ASSIGNMENT:
The listing below has to be output exactly as given, less its pictures.
***** INFORMATION SHOWN *****
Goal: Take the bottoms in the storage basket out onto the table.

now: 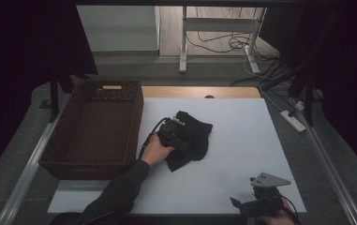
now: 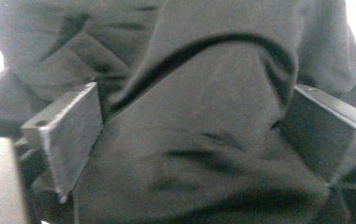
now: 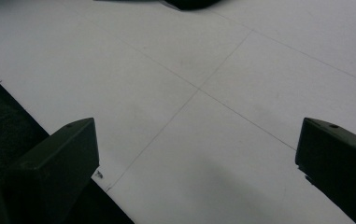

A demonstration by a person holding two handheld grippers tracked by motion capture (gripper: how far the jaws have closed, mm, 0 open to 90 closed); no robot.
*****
OUTPUT FOR THIS TASK:
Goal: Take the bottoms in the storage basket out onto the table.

now: 
now: 
now: 

A demonstration by a person holding two handheld grippers tracked by motion capture (gripper: how far the jaws have closed, mm, 0 open to 90 closed); no robot.

The output given is complete.